Primary motor cortex samples originated from individuals whose autopsies revealed no CNS disorder. The tissue was supplied by the Department of Forensic Medicine, Semmelweis University Medical School, and was handled in Budapest (Hungary), an activity reviewed by the Office of Human Subjects Research, NIH (OHSR no. 2481). The dissected tissue blocks were fixed in 4% paraformaldehyde for 2 weeks. Free-floating brain sections (15 μm) were treated with 10% NGS for 1 h to reduce non-specific binding followed by incubation for 48 h at 10 °C with primary Abs diluted in PBS containing 1% NGS –OTMP (1 : 300), NeuN (1 : 600) or CC1 (1 : 400). Immunoreactivity was visualized as described above. Slides were examined with an inverted epifluorescence microscope (Olympus BX51). Images were acquired using a cooled digital camera controlled by Analysis Lab Digital imaging software. The contrast and brightness of the digitally acquired images were adjusted with Adobe Photoshop 5.5.

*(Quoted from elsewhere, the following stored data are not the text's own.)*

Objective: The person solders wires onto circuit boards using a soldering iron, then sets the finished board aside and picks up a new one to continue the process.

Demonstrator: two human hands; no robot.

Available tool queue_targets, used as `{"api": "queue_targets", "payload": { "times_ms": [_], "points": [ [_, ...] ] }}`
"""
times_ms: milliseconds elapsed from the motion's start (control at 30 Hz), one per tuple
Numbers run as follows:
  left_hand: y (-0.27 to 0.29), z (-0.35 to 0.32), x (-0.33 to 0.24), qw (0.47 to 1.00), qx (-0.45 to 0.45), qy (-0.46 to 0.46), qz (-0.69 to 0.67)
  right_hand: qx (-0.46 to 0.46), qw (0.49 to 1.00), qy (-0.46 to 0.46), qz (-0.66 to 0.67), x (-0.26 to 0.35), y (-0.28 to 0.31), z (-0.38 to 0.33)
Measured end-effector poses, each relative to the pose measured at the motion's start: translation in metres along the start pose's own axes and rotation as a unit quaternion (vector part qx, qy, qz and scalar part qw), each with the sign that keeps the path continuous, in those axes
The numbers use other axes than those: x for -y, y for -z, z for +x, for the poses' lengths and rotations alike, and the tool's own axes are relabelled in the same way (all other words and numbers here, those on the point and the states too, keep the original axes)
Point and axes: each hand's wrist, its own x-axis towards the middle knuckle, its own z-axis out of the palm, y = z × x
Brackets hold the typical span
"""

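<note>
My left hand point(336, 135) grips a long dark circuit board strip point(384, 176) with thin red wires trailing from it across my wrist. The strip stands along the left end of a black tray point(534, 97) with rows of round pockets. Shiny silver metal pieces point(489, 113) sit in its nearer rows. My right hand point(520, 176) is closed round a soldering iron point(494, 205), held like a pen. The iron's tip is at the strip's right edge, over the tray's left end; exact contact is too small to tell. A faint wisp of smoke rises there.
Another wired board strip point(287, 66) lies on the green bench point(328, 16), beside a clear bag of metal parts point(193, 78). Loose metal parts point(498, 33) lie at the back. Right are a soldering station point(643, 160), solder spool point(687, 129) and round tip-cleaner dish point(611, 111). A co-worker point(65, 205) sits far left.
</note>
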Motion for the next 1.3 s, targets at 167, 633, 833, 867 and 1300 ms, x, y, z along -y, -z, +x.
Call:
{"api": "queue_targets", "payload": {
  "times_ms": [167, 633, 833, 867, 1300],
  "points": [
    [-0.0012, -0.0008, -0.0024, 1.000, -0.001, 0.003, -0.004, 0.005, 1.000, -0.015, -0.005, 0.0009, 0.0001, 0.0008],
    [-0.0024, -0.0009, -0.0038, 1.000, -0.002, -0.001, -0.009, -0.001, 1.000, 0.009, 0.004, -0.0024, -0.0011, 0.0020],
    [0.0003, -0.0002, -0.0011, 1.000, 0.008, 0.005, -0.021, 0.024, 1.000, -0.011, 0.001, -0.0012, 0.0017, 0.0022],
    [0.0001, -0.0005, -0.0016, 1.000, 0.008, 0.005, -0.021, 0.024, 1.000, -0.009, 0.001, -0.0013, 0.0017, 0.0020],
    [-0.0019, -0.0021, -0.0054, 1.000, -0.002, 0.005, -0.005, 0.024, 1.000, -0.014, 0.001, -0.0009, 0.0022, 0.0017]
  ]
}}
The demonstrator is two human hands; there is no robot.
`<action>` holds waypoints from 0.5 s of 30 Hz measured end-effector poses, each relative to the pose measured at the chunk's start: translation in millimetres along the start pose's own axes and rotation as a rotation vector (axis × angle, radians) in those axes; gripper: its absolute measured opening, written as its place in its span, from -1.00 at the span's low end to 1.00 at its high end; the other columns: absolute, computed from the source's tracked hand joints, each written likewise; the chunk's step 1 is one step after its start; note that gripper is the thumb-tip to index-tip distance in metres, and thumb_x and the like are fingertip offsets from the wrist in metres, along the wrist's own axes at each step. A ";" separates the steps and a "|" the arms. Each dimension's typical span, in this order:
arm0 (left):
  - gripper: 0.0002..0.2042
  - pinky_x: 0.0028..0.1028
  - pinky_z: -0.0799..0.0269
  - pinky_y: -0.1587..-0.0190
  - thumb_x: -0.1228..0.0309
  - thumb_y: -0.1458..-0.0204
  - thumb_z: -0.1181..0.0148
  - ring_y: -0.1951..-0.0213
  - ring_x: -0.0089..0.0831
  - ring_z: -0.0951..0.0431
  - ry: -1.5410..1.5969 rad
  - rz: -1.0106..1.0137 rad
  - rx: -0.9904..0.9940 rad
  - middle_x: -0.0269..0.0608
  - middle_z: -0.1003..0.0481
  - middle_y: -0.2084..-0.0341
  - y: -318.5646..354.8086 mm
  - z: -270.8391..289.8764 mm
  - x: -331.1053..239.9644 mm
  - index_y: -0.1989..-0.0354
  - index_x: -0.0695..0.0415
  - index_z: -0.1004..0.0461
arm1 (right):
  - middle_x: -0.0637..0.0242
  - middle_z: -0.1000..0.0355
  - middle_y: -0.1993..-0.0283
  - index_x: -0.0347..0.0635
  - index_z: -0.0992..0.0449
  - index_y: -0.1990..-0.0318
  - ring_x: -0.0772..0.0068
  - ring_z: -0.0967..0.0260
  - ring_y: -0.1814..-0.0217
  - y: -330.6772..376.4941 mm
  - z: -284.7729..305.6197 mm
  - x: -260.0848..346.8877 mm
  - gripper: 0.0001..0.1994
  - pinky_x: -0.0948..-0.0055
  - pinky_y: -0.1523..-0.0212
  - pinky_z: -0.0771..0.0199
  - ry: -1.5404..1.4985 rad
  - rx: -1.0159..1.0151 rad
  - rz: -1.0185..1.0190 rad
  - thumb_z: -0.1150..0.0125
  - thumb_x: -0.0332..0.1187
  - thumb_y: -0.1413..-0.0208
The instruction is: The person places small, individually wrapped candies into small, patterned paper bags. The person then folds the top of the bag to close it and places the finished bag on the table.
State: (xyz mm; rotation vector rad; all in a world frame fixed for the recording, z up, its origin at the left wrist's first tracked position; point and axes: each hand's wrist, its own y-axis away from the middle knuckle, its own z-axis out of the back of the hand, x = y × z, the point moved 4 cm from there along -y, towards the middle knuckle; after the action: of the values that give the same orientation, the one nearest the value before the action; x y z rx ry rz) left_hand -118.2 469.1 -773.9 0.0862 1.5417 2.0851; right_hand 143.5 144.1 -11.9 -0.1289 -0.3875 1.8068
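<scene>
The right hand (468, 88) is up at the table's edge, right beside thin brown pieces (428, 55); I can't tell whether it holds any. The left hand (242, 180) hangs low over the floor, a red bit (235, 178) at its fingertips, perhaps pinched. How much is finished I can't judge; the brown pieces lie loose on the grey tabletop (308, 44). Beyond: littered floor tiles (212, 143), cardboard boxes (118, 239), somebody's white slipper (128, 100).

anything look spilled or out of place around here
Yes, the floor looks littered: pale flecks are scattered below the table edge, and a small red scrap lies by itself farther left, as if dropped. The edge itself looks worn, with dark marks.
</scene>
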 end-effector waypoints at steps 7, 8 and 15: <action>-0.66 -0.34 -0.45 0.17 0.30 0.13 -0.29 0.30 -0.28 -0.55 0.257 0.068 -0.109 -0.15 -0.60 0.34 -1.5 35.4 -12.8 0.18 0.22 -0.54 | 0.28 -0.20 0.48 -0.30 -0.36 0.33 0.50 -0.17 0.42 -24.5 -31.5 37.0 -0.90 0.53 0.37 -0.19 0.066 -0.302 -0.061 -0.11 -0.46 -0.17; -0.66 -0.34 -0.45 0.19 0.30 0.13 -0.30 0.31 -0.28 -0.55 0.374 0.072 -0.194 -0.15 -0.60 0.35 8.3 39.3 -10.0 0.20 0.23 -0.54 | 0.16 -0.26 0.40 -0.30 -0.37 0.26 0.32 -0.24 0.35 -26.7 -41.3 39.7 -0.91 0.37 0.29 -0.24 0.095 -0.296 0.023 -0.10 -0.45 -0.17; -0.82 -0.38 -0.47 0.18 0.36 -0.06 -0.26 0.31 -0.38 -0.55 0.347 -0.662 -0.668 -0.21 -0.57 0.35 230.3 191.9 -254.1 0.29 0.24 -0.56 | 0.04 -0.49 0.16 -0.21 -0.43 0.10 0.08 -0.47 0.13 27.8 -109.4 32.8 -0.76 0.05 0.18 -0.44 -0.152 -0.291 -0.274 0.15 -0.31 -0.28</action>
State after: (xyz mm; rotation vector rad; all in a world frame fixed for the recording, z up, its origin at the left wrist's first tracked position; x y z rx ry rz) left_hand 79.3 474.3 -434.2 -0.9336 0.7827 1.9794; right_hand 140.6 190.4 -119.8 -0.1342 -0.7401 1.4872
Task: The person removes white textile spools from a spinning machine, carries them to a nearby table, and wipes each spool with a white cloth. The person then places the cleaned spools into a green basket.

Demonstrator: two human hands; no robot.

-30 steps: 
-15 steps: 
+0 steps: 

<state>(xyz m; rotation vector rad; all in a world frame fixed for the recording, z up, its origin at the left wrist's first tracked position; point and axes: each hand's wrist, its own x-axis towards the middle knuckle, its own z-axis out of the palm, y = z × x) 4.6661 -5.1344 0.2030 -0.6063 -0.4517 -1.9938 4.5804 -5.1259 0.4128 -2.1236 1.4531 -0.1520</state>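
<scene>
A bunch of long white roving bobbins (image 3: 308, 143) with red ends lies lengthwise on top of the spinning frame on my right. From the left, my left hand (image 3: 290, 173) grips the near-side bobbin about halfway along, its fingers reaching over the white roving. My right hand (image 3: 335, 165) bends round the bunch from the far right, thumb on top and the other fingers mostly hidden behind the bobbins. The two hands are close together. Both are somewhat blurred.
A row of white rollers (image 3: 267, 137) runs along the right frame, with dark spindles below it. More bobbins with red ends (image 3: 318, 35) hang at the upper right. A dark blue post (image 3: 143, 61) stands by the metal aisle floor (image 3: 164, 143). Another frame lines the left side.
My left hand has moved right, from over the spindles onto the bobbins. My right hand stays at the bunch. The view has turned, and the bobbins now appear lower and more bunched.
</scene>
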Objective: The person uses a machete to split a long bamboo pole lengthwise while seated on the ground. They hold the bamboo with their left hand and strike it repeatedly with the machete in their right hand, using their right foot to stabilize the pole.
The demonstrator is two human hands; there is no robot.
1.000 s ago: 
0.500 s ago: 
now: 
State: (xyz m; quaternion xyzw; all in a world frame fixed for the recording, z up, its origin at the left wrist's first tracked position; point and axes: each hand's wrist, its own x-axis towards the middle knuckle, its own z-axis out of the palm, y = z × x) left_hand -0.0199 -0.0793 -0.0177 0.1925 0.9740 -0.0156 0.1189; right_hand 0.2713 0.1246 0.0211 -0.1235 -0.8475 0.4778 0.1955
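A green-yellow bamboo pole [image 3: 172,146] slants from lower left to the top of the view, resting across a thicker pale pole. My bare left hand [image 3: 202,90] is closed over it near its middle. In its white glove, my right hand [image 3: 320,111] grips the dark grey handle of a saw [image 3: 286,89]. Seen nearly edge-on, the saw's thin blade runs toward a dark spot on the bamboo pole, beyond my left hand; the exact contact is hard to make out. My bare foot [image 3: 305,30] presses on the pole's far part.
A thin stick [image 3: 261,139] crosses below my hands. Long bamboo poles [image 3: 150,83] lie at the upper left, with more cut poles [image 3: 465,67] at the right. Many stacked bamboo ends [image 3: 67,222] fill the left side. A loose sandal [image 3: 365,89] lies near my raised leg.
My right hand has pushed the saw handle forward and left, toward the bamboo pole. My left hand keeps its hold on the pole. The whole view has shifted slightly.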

Fluorescence-activated cell sorting (FACS) of rat oligodendrocytes

Whole brains were dissected from P0, P7 and P14 rats, and the cerebellum and meninges were removed. The brains were kept at 4 °C in wash buffer (Hanks buffer, pH 7.4, 20 mM HEPES, 50 μg / mL gentamicin and 0.1% bovine serum albumin). Dissociation of brains, cell isolation, labeling and subsequent cell sorting were performed as previously described by Nielsen et al. (2006). Cell Quest Acquisition and analysis software was utilized to quantify fluorescence signal intensities and cell numbers in each cell population. Labeled cell suspensions were analysed using a FACSTAR⁺ flow cytometer (Becton Dickinson, Mountain View, CA, USA). Three independent experiments were performed on P7 animals and two independent experiments on P0 and P14 animals.

Microarray and microarray data analysis

We used three biological replicates for the microarray experiments. Each replicate was obtained from one litter of ten P7 rat pups. Ten pups were required to isolate enough RNA from the FACS-fractionated cell populations. Every experiment was run in triplicate. Total RNA was extracted using the RNeasy micro kit (Qiagen, Valencia, CA, USA). The quality of total RNA was assessed with Agilent’s Bioanalyzer microchip (Palo Alto, CA, USA). One hundred nanograms of total RNA was amplified following Affymetrix’s small sample labeling protocol (vII). The protocol contains two rounds of reverse transcription and in vitro transcription with the biotin label being incorporated during the second round of in vitro transcription. For the microarray experiments and data analysis, we followed the protocols given by Nielsen et al. (2006). The data were normalized employing a per-chip normalization (normalized to the 50th percentile) and per-gene normalization (normalized to the median). A two-fold difference in normalized expression value (up or down) was used to identify differentially regulated transcripts. In addition, a Welch t-test was performed without an assumption of equal variances. The Benjamini and Hochberg multiple testing correction was used with a false discovery rate of 0.05. The two-fold cut-off and the statistical test were used to obtain the differentially regulated gene lists (Supporting Information Data S1 and S2). The raw data were deposited in the Gene Expression Omnibus (GEO accession number – GSE11277) accessible at http://www.ncbi.nlm.nih.gov/geo/ (Barrett et al., 2005). Pathway and network analysis were performed with KEGG (Kanehisa et al., 2006) and Ingenuity (Redwood City, CA, USA).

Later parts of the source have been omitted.